Assignment: Give only the number of lines in the following entries where "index" appears.

Available data:
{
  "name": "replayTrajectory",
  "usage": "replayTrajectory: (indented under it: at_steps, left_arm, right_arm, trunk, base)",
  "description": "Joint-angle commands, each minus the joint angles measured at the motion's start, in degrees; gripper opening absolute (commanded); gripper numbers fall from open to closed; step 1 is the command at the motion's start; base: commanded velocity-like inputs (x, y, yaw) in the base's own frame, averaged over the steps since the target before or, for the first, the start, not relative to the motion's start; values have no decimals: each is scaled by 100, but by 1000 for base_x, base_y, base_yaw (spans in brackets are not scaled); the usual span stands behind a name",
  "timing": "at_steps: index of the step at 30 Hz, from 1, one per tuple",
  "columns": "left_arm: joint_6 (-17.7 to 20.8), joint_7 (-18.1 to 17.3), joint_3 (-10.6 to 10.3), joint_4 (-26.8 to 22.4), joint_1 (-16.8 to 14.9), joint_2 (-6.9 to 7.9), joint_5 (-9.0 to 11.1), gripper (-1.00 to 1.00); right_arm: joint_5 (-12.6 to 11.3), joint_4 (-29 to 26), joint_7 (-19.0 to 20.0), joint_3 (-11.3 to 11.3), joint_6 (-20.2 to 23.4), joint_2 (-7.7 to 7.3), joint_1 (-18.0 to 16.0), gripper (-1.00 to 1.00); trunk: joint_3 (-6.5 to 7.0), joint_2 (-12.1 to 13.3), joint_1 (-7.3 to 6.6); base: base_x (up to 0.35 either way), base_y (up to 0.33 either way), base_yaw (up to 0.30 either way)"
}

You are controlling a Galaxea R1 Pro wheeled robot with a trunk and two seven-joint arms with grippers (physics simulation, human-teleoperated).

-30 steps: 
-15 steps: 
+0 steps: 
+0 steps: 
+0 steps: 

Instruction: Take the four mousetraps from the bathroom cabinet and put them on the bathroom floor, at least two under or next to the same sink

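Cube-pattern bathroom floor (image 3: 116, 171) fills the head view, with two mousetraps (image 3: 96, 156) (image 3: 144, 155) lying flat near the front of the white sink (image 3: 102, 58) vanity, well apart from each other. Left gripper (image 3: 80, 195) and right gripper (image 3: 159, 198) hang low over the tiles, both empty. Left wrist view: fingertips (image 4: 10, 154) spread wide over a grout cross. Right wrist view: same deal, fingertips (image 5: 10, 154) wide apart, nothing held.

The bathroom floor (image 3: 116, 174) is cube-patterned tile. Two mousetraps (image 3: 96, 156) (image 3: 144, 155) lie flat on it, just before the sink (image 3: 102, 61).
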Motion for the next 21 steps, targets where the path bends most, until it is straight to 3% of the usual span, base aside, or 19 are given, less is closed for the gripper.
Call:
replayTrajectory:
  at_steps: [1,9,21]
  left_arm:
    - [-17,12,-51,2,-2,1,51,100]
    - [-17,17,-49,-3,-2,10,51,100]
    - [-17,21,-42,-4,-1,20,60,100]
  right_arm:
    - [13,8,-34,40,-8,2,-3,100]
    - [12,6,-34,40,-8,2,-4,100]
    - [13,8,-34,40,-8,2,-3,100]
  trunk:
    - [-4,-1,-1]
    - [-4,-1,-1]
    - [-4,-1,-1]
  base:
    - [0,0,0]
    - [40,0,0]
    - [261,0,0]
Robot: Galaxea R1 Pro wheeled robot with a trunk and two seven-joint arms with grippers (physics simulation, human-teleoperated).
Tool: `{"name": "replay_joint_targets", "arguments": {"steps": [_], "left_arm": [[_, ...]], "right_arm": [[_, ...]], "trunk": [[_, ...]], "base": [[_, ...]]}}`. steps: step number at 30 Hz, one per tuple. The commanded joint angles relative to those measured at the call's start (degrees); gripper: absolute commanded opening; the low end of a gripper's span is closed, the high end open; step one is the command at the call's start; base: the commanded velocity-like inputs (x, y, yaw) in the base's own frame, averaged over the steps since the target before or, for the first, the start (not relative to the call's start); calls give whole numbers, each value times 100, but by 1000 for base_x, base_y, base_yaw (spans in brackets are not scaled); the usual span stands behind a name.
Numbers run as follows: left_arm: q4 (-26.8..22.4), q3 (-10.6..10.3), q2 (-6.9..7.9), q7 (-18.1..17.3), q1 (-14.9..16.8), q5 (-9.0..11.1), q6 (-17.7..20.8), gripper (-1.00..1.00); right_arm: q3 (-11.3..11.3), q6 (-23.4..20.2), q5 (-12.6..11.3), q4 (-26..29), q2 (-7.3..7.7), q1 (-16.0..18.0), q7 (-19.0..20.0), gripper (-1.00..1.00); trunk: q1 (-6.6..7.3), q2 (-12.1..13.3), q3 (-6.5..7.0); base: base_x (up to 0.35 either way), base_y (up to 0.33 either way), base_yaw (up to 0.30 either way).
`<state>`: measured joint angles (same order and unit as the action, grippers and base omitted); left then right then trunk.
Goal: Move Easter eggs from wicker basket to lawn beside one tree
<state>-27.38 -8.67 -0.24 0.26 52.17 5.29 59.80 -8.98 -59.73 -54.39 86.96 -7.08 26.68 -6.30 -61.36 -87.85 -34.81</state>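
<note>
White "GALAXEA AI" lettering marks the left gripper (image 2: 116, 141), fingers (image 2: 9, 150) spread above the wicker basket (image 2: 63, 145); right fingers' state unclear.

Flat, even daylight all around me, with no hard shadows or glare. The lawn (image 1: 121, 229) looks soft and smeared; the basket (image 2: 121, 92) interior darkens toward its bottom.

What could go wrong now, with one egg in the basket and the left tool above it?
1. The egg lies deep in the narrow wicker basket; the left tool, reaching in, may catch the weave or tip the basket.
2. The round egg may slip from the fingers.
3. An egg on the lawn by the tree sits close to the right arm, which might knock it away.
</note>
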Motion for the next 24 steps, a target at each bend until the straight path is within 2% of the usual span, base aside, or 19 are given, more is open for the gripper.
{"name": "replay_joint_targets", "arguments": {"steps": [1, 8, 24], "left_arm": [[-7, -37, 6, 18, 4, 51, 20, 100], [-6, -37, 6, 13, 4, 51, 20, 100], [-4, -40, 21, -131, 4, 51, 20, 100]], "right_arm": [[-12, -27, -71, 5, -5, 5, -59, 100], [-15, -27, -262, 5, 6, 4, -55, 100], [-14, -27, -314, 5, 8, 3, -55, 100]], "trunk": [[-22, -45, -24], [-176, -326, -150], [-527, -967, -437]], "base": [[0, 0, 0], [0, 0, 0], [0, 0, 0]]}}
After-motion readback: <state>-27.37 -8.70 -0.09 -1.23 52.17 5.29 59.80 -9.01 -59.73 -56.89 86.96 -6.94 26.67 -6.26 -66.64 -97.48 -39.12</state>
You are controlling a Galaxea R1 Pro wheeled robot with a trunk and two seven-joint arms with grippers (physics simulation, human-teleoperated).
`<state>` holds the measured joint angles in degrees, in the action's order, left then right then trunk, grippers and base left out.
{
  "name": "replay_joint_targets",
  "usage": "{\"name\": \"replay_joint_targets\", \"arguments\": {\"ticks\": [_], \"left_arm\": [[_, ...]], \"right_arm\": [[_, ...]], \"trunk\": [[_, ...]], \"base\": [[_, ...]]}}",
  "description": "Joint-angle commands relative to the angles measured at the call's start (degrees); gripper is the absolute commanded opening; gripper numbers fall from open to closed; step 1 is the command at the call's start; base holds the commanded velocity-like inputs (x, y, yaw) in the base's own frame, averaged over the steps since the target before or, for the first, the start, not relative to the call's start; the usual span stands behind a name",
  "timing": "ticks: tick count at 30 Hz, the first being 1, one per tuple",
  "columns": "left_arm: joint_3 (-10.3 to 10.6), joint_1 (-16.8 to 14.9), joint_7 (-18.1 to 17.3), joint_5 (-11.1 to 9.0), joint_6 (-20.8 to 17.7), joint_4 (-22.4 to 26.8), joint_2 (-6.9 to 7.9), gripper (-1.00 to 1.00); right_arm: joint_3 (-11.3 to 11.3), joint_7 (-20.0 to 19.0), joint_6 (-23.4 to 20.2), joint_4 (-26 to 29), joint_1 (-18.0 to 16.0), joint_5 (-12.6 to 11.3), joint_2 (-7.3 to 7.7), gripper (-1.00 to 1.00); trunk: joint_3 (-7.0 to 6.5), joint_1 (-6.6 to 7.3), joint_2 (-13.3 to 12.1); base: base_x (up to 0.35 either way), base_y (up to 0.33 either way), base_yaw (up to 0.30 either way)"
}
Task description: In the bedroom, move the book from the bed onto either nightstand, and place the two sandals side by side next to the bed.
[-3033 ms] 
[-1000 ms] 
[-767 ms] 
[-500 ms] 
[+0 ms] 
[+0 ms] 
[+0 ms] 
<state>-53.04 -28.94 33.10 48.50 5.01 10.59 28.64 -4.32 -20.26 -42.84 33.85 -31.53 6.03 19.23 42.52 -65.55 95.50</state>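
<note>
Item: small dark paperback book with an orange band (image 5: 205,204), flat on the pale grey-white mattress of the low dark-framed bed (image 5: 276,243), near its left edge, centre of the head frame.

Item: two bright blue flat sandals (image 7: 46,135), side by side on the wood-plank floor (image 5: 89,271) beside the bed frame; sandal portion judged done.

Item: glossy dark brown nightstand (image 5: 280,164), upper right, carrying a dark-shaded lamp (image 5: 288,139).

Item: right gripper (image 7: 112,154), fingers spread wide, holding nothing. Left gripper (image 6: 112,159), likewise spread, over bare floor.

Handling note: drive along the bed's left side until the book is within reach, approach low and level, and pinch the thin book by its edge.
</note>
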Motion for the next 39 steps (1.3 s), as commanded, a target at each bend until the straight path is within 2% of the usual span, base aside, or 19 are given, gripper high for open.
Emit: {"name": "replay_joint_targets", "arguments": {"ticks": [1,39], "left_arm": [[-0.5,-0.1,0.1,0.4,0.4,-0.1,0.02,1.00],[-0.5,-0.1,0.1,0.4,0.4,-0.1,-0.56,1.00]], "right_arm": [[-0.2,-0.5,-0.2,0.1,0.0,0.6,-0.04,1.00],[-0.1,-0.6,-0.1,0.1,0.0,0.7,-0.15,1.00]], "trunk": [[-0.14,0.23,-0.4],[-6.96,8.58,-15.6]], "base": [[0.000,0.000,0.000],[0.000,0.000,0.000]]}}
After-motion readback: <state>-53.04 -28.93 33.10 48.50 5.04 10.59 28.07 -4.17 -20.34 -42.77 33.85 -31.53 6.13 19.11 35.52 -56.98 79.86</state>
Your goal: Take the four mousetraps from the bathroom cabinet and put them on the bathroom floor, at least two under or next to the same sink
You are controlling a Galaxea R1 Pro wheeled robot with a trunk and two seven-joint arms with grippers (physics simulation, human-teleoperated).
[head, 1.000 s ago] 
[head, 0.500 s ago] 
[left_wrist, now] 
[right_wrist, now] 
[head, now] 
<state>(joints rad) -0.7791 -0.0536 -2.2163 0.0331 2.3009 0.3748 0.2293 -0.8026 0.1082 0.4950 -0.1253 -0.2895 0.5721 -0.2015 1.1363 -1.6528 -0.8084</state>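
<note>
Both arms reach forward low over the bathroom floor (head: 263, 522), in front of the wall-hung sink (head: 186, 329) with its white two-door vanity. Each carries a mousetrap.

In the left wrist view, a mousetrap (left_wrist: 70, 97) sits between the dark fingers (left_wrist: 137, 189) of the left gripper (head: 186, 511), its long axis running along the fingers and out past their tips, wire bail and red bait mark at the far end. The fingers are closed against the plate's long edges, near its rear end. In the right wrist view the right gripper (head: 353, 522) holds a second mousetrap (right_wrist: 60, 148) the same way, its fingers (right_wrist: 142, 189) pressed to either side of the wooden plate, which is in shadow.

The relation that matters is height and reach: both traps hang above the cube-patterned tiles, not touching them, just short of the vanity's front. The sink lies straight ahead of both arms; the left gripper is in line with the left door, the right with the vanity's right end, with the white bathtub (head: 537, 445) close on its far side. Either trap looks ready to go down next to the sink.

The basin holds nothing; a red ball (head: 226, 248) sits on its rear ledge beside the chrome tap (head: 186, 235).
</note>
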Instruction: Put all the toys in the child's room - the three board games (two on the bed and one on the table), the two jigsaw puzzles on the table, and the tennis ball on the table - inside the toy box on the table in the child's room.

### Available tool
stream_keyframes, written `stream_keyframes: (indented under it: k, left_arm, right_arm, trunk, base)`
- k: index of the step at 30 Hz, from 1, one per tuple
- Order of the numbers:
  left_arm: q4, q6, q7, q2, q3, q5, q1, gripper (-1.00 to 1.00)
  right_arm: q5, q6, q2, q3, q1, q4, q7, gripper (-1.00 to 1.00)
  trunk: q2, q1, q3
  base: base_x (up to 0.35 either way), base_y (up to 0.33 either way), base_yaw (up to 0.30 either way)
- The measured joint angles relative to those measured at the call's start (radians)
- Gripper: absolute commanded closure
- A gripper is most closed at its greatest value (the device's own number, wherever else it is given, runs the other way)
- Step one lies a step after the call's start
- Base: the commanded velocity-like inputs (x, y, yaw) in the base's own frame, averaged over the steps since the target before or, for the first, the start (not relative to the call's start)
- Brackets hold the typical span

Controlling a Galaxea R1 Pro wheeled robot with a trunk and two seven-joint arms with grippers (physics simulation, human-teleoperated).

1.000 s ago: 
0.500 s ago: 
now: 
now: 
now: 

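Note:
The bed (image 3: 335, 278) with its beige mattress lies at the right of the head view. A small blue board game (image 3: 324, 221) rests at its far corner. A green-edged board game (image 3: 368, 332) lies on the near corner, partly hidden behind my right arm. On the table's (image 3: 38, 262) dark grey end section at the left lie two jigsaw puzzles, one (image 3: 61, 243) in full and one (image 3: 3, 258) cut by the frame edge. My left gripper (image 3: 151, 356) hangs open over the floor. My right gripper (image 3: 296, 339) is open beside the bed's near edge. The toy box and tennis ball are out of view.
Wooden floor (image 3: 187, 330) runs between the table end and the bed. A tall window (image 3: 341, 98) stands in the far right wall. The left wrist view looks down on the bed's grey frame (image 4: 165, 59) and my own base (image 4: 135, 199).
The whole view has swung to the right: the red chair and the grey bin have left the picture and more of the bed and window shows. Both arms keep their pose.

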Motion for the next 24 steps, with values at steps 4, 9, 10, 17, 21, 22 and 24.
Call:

Exercise answer: 2